Congress didn’t buy the nuclear industry’s entreaties. No money in the final bill went to new nuclear loan guarantees. At the same time, the industry seems to be moving away from the existing $18.5 billion authorized for loan guarantees, an apparent acknowledgement that the DOE loan guarantee program has failed.

Go It Alone

At the Platts meeting in February, Jeff Lyash, CEO of Progress Energy Florida, outlined one of the big problems with the DOE nuclear loan guarantee program. Florida Progress, he noted, applied in the first round of the DOE program for its planned two-unit new nuke in receptive, rural Luke County, Fla. The DOE approved moving the request to its second-phase review.
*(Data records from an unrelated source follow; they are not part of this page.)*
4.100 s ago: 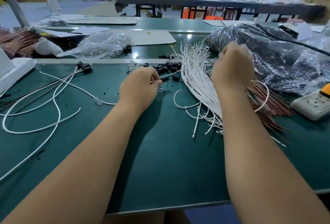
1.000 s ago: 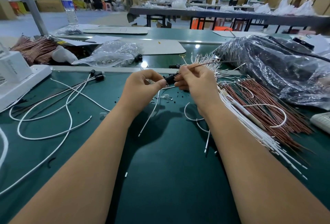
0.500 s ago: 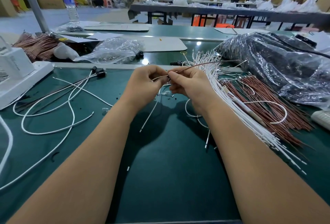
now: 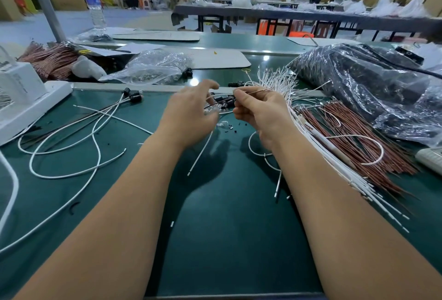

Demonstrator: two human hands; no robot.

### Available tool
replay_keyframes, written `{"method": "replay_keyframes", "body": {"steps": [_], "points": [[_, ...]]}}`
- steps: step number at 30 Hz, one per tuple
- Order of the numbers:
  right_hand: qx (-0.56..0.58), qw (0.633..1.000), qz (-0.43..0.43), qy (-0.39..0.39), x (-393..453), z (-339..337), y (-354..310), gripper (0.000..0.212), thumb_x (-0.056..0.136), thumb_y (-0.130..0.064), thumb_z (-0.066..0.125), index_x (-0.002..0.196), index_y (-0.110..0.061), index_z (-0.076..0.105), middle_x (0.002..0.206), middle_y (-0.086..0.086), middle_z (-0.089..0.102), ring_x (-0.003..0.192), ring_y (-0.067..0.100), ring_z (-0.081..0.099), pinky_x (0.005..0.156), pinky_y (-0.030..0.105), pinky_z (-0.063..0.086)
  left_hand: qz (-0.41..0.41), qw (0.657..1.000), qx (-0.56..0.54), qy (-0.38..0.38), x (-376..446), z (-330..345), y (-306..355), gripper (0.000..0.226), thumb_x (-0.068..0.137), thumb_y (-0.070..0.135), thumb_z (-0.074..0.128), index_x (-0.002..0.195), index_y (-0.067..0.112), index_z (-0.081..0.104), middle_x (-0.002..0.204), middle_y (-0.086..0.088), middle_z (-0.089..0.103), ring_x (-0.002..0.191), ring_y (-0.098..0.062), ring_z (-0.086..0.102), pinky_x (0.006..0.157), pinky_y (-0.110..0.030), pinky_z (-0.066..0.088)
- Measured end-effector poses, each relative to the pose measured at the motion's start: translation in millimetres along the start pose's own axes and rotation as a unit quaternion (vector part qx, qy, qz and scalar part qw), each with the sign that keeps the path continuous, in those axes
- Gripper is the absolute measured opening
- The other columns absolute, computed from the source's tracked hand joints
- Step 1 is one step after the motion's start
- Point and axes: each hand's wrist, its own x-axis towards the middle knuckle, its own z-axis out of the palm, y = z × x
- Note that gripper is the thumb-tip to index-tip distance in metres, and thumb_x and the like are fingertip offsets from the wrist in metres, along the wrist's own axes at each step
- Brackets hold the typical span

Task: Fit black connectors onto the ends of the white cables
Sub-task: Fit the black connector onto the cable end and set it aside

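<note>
Dozens of white cables (image 4: 299, 117) are seen fanned in a loose bundle across a green work surface (image 4: 227, 216), with a small heap of black connectors (image 4: 223, 103) lying just to the left of the bundle's far end. Between the two, a thin wire is pinched in the curled fingers of the right hand (image 4: 259, 110), its slim tip pointing away to the upper right. The left hand (image 4: 191, 110) is blurred and is held spread above the connector heap, fingers parted; no object can be made out in it.

A light touch is judged to be called for. The cables are slender, limp and nearly weightless, so a grip close to the stripped end would be needed to keep the tip from flexing away as a connector is pushed on. The connectors are small, hard and smooth, likely to roll or slip, and are best taken between thumb and forefinger by the barrel.

Each cable is sheathed in plain white, with a short bare or metal-tipped end; the connectors are stubby, dark cylinders. To the left of the bundle, several longer finished cables (image 4: 79, 137) are looped on the surface, their black-capped ends (image 4: 134, 96) lying together at the far side. Just to the right of the bundle, a sheaf of copper-coloured wires (image 4: 358, 146) is spread, and beyond it a crumpled plastic bag (image 4: 370, 89) of dark parts is heaped.
</note>
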Motion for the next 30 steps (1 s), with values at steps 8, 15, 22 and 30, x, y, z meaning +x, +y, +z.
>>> {"method": "replay_keyframes", "body": {"steps": [8,15,22,30], "points": [[-0.028,0.999,-0.015,-0.007,-2.9,2.1,-0.2,0.008,0.088,-0.004,0.067,0.082,-0.009,0.065,0.066,0.003,0.064,0.054,0.012,0.059,0.055,0.023,0.053,-0.009,1.0,-0.015,0.011,0.5,-0.5,2.6,0.014,0.093,0.018,0.054,0.087,0.013,0.066,0.072,-0.002,0.062,0.073,-0.027,0.056,0.061,-0.033,0.042],[-0.044,0.999,-0.018,-0.025,-2.1,1.2,0.4,0.008,0.088,-0.004,0.067,0.082,-0.01,0.066,0.065,0.004,0.063,0.055,0.012,0.059,0.057,0.023,0.053,-0.004,0.998,-0.059,0.003,-1.8,-0.3,5.5,0.008,0.089,0.018,0.059,0.092,0.017,0.067,0.077,0.002,0.065,0.076,-0.022,0.061,0.069,-0.034,0.05],[-0.031,0.999,-0.011,-0.021,-1.6,2.0,-0.9,0.016,0.093,-0.022,0.064,0.085,-0.008,0.062,0.066,0.006,0.066,0.056,0.017,0.062,0.056,0.026,0.053,0.01,0.993,-0.114,0.033,0.7,2.7,4.4,0.012,0.093,0.017,0.06,0.083,0.018,0.066,0.066,0.009,0.06,0.063,-0.014,0.053,0.063,-0.028,0.043],[-0.129,0.991,-0.035,0.018,1.4,0.8,4.6,0.021,0.097,-0.014,0.055,0.077,-0.012,0.059,0.066,0.005,0.063,0.051,0.013,0.059,0.052,0.024,0.051,0.018,0.997,-0.068,0.034,-1.1,4.1,5.0,0.008,0.089,0.018,0.063,0.088,0.013,0.069,0.067,0.006,0.06,0.067,-0.021,0.057,0.064,-0.032,0.048]]}}
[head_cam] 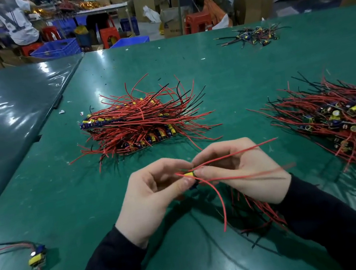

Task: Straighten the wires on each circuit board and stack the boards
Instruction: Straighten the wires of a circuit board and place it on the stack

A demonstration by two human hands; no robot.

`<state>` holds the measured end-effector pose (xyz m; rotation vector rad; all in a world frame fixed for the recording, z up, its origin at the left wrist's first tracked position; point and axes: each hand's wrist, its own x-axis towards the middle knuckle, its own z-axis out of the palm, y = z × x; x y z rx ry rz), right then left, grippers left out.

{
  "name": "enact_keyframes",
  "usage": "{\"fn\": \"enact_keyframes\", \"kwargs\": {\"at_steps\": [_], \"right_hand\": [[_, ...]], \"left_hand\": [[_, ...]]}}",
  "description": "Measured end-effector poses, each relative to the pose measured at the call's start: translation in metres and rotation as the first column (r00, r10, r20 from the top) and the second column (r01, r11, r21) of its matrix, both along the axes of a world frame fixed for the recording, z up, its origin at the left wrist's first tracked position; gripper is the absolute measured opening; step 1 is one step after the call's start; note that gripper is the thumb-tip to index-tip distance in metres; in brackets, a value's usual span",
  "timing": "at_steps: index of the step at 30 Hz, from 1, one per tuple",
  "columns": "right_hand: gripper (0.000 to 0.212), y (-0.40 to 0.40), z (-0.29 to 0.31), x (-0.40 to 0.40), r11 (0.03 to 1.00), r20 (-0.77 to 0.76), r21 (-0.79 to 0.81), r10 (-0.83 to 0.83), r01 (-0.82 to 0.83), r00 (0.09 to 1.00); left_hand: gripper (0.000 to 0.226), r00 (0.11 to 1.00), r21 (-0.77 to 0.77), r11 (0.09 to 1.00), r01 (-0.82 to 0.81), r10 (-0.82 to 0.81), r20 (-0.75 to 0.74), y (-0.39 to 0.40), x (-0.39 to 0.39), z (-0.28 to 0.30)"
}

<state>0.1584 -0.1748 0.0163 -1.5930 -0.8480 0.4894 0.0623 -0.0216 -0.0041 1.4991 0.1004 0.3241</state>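
Observation:
A small circuit board [190, 176] with a yellow part is held between both hands above the green table [70, 183]. My left hand [153, 197] pinches the board with thumb and fingers. My right hand [238, 167] pinches the board's red wires [232, 156], which fan out to the right and downward. Straight ahead lies a stack of boards [139, 124] with red and black wires pointing mostly right. A loose heap of boards [340, 120] with tangled wires lies at the right.
A single board [37, 257] with wires lies at the near left. A small pile of wired parts [252, 35] sits at the far right of the table. A darker table [7, 116] adjoins on the left. People, blue crates and red stools stand beyond.

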Motion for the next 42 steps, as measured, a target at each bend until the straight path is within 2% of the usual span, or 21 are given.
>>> {"fn": "enact_keyframes", "kwargs": {"at_steps": [4, 8, 12, 14, 16, 18, 19, 23, 26, 29, 32, 34, 38, 42], "right_hand": [[0.009, -0.002, -0.001, 0.002, 0.999, -0.049, -0.033, 0.032, -0.034, 0.998], [0.008, -0.003, 0.001, 0.002, 0.996, -0.109, -0.025, 0.081, -0.084, 0.991], [0.008, -0.002, 0.003, 0.001, 0.991, -0.292, 0.002, 0.129, -0.135, 0.948], [0.009, -0.002, 0.002, 0.001, 0.988, -0.395, 0.015, 0.150, -0.157, 0.906], [0.007, -0.001, 0.001, 0.000, 0.987, -0.479, 0.038, 0.153, -0.154, 0.864], [0.008, -0.001, -0.001, 0.000, 0.988, -0.508, 0.044, 0.152, -0.151, 0.848], [0.010, -0.002, 0.000, 0.000, 0.984, -0.502, 0.033, 0.166, -0.173, 0.849], [0.012, -0.003, 0.001, -0.003, 0.936, -0.488, -0.044, 0.286, -0.350, 0.825], [0.011, -0.003, 0.004, -0.005, 0.910, -0.485, -0.056, 0.335, -0.411, 0.808], [0.009, -0.004, 0.008, -0.007, 0.899, -0.477, -0.044, 0.365, -0.436, 0.800], [0.012, -0.006, 0.011, -0.006, 0.878, -0.491, -0.007, 0.415, -0.479, 0.766], [0.017, -0.007, 0.011, -0.006, 0.869, -0.500, 0.010, 0.433, -0.494, 0.750], [0.017, -0.006, 0.008, -0.005, 0.887, -0.534, 0.076, 0.422, -0.456, 0.732], [0.008, -0.004, 0.007, -0.006, 0.912, -0.466, 0.074, 0.390, -0.404, 0.794]], "left_hand": [[0.026, 0.999, 0.060, 0.998, 0.033, -0.030, -0.042, 0.000, 0.000, -0.001], [0.027, 0.999, 0.051, 0.998, 0.022, -0.021, -0.035, 0.002, -0.001, 0.000], [0.034, 1.000, 0.202, 0.979, 0.005, -0.009, 0.023, 0.002, -0.003, 0.003], [0.030, 0.998, 0.244, 0.969, -0.022, 0.008, 0.062, 0.000, -0.004, 0.004], [0.024, 0.993, 0.357, 0.931, -0.071, 0.034, 0.110, 0.000, -0.003, 0.005], [0.024, 0.992, 0.446, 0.891, -0.083, 0.032, 0.122, 0.002, -0.003, 0.007], [0.027, 0.996, 0.442, 0.896, -0.037, -0.005, 0.092, 0.003, -0.003, 0.008], [0.024, 0.961, 0.304, 0.913, 0.272, -0.274, -0.035, 0.006, -0.006, 0.011], [0.022, 0.934, 0.214, 0.910, 0.356, -0.345, -0.089, 0.008, -0.007, 0.010], [0.025, 0.916, 0.108, 0.910, 0.401, -0.396, -0.063, 0.009, -0.006, 0.008], [0.022, 0.876, -0.077, 0.873, 0.481, -0.478, 0.057, 0.004, -0.006, 0.006], [0.021, 0.886, -0.190, 0.865, 0.464, -0.451, 0.109, 0.000, -0.006, 0.003], [0.031, 0.958, -0.261, 0.922, 0.287, -0.279, 0.067, -0.002, -0.007, 0.001], [0.039, 0.991, -0.282, 0.950, 0.132, -0.123, 0.051, -0.002, -0.006, 0.004]]}}
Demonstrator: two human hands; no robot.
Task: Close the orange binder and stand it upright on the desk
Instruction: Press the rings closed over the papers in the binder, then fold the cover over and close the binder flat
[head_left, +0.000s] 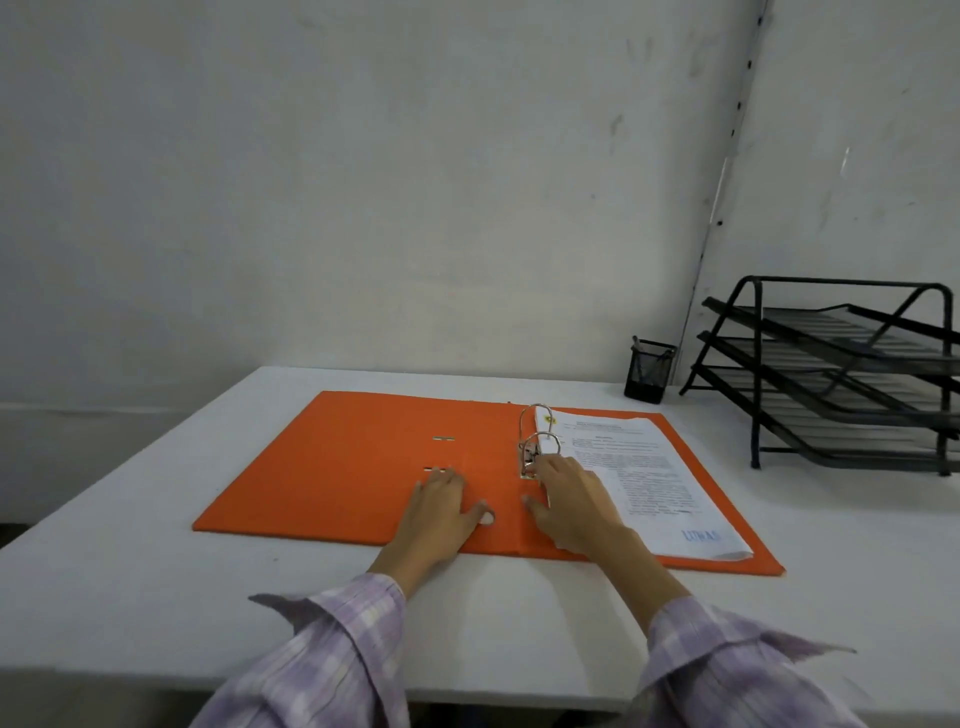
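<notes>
Orange binder (353, 467) open flat, papers (639, 467) inside

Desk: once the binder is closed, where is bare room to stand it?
Free: the desk left of the orange binder, and the front strip. Crowded: the right rear corner, with pen cup and tray rack.

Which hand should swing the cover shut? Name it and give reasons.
Left, probably. The left hand lies flat on the empty orange cover, which must fold over the papers; the right hand rests by the ring mechanism.
</notes>
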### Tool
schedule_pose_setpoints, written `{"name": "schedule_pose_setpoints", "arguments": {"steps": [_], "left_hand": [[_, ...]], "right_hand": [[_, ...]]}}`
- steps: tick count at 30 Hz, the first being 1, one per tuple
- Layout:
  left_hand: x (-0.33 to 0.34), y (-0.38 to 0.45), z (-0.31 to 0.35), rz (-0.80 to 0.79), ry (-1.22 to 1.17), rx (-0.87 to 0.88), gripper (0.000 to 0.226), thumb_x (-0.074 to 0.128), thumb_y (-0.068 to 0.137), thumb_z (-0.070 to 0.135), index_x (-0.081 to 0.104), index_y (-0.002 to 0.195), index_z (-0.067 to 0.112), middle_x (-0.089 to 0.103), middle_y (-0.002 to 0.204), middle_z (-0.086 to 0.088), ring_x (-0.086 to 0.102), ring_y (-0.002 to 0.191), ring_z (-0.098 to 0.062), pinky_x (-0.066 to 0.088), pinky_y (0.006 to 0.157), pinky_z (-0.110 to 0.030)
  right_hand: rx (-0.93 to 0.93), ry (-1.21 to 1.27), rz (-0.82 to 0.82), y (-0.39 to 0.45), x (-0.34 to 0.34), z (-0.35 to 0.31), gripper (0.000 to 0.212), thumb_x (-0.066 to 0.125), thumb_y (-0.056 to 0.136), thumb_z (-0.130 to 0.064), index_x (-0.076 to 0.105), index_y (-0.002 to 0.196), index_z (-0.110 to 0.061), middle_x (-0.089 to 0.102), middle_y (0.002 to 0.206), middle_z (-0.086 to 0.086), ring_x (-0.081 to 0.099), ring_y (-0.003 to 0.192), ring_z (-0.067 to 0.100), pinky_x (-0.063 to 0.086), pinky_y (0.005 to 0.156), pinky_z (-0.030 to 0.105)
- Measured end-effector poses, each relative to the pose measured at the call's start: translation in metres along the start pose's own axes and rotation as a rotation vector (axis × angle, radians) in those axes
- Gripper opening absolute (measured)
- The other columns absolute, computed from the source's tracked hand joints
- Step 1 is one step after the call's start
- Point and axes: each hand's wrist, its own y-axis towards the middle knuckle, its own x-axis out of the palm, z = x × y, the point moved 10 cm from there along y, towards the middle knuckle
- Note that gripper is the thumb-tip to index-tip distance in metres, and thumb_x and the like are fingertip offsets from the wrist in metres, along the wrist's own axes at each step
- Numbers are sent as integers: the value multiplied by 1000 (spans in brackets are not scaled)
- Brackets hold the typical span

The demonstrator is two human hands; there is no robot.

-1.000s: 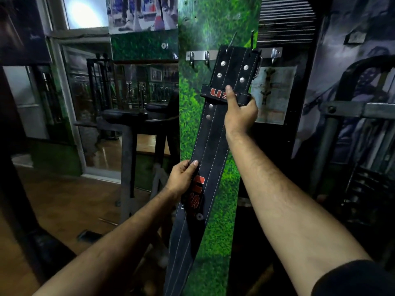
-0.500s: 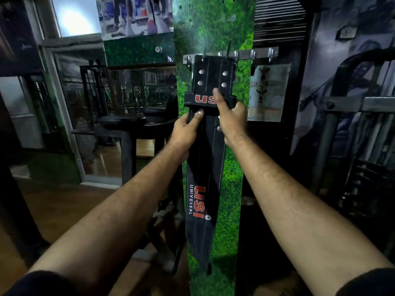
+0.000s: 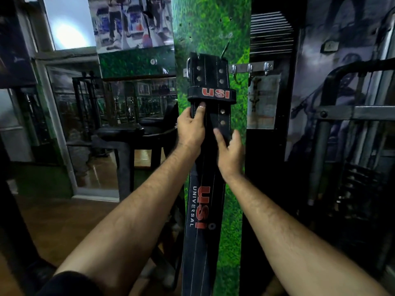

Florida Progress declined to go to stage two because, as Lyash explained, the DOE loan guarantee rules require that a first lien on the nuclear asset goes to the federal government. Unacceptable, said Lyash. Florida law requires the first mortgage to be on the books of the utility. In addition, he said, Florida’s municipal and cooperative utilities, whom the utility wants as equity partners, could not participate under the DOE’s lien terms, further poisoning the financial pond.

So Florida Progress, a large, conventionally regulated (cost-of-service) utility, will not seek the DOE loan guarantees. The company hopes to raise money in the traditional way: with construction work in progress authority from regulators (collecting construction costs in existing rates) bolstering the willingness of lenders to participate. But that financial path looks uncertain at best under current credit conditions in the market, Lyash acknowledged.

—Kennedy Maize is executive editor of MANAGING POWER.